Convertibles
Convertibles trade a little practicality for open-air fun. Browse our reviewed convertibles and roadsters.
A convertible sells a feeling first and a set of specs second.
Drop the roof on a clear morning and the drive stops being transport and starts being the point of the trip.
The catch is that the open air costs you cargo room, rear-seat space, and a little all-weather peace of mind, so the honest question is not whether a convertible is fun but whether the fun is worth those trades for how you actually drive.
Here is how the category works and where the affordable roadster fits.
What you are really buying with the roof down
A convertible trades a fixed steel roof for one that folds away, and everything else follows from that single choice. You gain sun, wind, and sound.
You give up some structural stiffness, some trunk space when the roof is stowed, and usually a back seat worth using.
The purest form of the idea is the roadster: a small, light, two-seat convertible built to be driven, not to haul.
The Mazda MX-5 Miata is the car most people picture, and for good reason.
It weighs less than almost anything else on the road, sends power to the rear wheels, and turns an ordinary back road into the reason you left the house.

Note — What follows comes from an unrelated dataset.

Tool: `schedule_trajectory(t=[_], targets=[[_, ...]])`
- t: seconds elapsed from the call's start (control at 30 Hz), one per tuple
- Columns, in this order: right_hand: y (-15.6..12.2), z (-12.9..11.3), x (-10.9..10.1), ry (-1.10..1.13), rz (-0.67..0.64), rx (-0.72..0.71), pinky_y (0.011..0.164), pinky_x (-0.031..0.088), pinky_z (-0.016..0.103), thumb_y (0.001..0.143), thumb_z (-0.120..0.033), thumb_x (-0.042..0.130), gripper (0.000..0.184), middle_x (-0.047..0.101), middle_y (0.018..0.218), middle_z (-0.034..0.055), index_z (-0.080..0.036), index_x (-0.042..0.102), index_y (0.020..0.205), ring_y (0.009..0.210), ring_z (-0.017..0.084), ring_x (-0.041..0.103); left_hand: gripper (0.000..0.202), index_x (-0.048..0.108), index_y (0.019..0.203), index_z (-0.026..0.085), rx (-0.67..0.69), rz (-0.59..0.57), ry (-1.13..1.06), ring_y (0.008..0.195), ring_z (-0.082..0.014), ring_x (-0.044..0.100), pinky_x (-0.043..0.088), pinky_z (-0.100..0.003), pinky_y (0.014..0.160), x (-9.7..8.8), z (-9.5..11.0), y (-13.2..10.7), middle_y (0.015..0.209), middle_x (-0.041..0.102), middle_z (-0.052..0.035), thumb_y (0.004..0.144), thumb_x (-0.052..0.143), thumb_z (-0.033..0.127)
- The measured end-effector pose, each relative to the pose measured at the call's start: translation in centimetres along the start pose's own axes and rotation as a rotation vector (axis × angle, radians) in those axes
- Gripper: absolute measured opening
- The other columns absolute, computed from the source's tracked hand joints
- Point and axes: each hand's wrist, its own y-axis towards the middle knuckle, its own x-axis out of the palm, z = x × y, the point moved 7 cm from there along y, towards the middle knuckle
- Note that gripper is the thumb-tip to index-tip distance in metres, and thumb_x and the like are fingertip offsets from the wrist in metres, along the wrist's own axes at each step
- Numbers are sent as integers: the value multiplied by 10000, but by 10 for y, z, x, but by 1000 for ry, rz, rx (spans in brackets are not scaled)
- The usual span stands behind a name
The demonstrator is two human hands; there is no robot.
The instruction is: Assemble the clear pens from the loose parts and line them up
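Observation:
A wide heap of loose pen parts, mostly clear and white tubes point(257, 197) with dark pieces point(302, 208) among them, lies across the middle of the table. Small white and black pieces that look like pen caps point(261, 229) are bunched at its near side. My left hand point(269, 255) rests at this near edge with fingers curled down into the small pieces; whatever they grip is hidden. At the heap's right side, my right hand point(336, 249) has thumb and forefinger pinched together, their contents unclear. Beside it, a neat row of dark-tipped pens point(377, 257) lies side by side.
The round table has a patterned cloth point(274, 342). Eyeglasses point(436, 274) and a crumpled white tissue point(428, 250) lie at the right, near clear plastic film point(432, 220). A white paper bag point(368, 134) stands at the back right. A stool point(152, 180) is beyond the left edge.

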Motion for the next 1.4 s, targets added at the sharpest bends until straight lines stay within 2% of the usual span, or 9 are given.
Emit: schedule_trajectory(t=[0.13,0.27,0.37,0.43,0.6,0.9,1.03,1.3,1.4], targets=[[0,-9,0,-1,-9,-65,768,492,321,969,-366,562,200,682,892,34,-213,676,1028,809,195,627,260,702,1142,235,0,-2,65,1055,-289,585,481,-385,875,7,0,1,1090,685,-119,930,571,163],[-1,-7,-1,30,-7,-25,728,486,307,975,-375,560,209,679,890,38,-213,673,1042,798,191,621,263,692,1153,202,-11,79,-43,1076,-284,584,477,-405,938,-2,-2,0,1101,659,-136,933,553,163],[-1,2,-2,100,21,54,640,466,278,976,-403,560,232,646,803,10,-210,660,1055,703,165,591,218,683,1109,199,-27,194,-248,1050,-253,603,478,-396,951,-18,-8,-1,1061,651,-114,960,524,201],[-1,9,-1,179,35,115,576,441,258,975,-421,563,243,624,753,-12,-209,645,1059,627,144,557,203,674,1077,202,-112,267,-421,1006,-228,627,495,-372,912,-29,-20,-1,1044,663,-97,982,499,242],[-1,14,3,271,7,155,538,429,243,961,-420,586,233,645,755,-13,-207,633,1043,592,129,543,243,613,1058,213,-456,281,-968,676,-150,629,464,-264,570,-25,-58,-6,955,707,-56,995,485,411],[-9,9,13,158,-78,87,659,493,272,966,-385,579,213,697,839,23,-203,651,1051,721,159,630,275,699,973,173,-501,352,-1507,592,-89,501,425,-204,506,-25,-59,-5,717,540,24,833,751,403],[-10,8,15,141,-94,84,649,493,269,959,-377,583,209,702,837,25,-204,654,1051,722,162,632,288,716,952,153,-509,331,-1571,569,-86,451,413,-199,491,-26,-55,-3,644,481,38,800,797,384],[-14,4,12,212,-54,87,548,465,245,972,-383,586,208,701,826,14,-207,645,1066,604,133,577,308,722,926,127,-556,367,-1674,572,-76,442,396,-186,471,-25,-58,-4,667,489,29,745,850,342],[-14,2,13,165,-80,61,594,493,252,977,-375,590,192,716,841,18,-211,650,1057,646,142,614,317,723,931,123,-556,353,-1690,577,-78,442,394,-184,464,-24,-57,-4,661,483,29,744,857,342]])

A roadster is bought for the drive itself, so judge it on how it feels through a corner, not on how much it carries.
Bigger convertibles exist, from four-seat drop-tops to open-roof grand tourers, but they follow the same rule. Every one of them asks you to accept less practicality in exchange for open sky.
Soft top or hardtop: the roof is the real decision
Convertible roofs come in two families, and the choice shapes the car's price, weight, and how it feels at speed.

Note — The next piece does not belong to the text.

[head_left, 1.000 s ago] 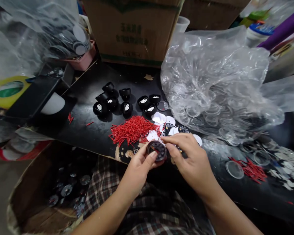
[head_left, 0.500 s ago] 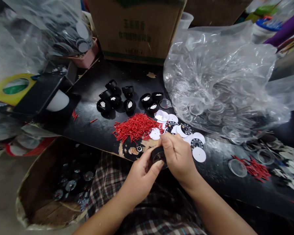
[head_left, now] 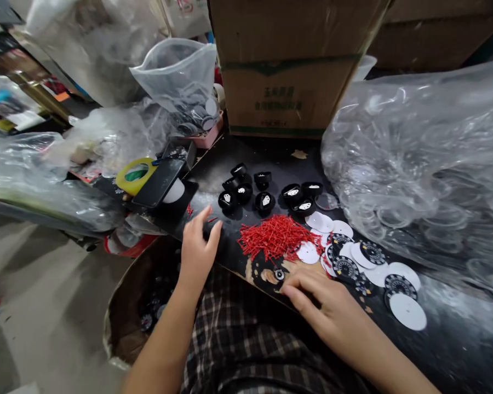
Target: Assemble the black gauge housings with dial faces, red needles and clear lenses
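My left hand (head_left: pixel 198 244) hovers over the black table's front edge (head_left: pixel 230 257) with fingers spread and nothing in it, just left of a pile of thin red needles (head_left: pixel 277 238). Beyond its fingertips lie several black round housings (head_left: pixel 246 194). Flat on the table edge rests my right hand (head_left: pixel 322 301), fingers stretched leftward and holding nothing. Its fingertips are beside a small round piece (head_left: pixel 279 273). Several round dial faces (head_left: pixel 355 257), some white side up, lie right of the needles.
A large clear bag of transparent lenses (head_left: pixel 414 158) fills the right. A cardboard box (head_left: pixel 287 71) stands at the back. A yellow tape roll (head_left: pixel 133 175) and a black phone (head_left: pixel 158 183) lie left. Below the table edge sits an open carton (head_left: pixel 125 323) with round parts.
The round gauge that both hands held is gone from them. My left hand has moved up and left onto the table. My right hand now lies flat. The view has swung left.
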`<state>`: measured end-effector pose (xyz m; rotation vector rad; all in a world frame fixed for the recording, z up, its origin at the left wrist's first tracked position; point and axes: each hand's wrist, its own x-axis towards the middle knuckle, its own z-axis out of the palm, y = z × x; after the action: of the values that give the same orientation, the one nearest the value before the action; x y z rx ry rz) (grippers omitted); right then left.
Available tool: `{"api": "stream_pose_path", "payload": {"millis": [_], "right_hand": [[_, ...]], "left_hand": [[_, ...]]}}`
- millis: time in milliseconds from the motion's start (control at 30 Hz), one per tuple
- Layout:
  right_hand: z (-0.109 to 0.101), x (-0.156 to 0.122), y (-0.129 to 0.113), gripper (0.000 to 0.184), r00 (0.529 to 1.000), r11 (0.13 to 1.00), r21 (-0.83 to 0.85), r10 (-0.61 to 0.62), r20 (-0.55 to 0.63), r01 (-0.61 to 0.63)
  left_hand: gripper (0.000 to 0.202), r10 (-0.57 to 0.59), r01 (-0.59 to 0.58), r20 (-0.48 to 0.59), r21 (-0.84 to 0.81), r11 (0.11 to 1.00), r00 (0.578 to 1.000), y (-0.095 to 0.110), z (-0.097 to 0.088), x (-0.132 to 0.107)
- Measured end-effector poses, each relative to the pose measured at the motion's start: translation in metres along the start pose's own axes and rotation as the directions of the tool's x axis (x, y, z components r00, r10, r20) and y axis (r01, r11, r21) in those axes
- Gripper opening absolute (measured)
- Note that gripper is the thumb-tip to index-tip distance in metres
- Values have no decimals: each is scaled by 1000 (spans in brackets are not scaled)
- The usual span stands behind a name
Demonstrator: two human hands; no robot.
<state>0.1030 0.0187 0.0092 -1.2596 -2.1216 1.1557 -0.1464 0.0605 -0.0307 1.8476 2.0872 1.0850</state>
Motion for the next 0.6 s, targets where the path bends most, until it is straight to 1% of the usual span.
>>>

| Roof type | Strengths | Trade |
|---|---|---|
| Soft top (fabric) | Lighter, cheaper, folds fast and small | Louder inside, less secure, wears over time |
| Retractable hardtop | Quieter, more secure, coupe-like sealed feel | Heavier, pricier, eats more trunk when folded |
A fabric soft top keeps weight low and the mechanism simple, which is exactly why a lightweight roadster like the Miata uses one you can drop by hand in seconds.
A retractable hardtop trades that lightness for a quieter, more secure cabin that feels closer to a fixed-roof coupe with the roof up. Neither is wrong.

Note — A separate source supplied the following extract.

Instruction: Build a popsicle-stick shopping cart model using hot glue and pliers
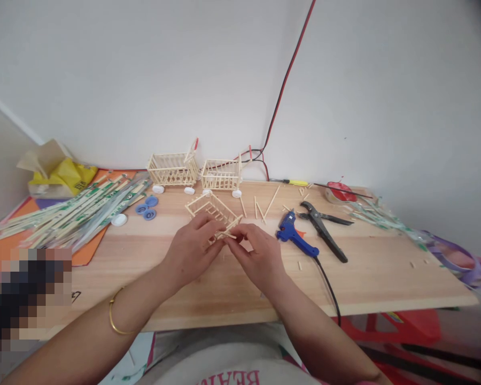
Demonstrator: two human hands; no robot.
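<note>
My left hand (194,248) is closed on the near end of a small basket frame made of thin wooden sticks (220,206), which tilts above the table. The fingers of my right hand (260,254) pinch a short wooden stick (230,235) against the same end of the frame. My fingertips partly hide where stick and frame meet. Behind the frame stand two small stick-built shopping carts, the left one (172,170) and the right one (223,175), both with white round wheels and red on their handles.
Right of my hands lie a blue glue gun (297,238) with its cord and a black-handled cutter (324,230). Loose sticks (273,203) and a yellow knife (297,183) lie farther back. Leftward are blue caps (149,214), a white cap (119,219) and wrapped chopsticks (100,211).
</note>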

The soft top serves the driver chasing lightness, the hardtop serves the buyer who wants year-round quiet.
The practicality you give up
This is where a convertible asks for honesty about your daily life. A folding roof has to go somewhere, and that somewhere is usually the trunk and the back seat.
Pros
- Open-air driving nothing else matches
- Lighter, more engaging than most closed cars in its class
- Rewards the enthusiast on a real back road
Cons
- Small trunk, smaller still with the roof down
- Two seats means no room for car seats or a third friend
- Roof, wind noise, and security all ask for compromise
A two-seat roadster carries a weekend bag for two and little more.
If you need to seat a family or load a stroller and a big grocery run, this is the wrong tool, and a 5-seater or an SUV does that job far better.
Buy a convertible as a second car or a solo-and-partner car, not as the vehicle that has to do everything.
Many roadster owners keep one precisely because it never pretends to be practical.
Weather, and whether you can drive it all year
The fear that a convertible is a fair-weather toy is half true and half myth.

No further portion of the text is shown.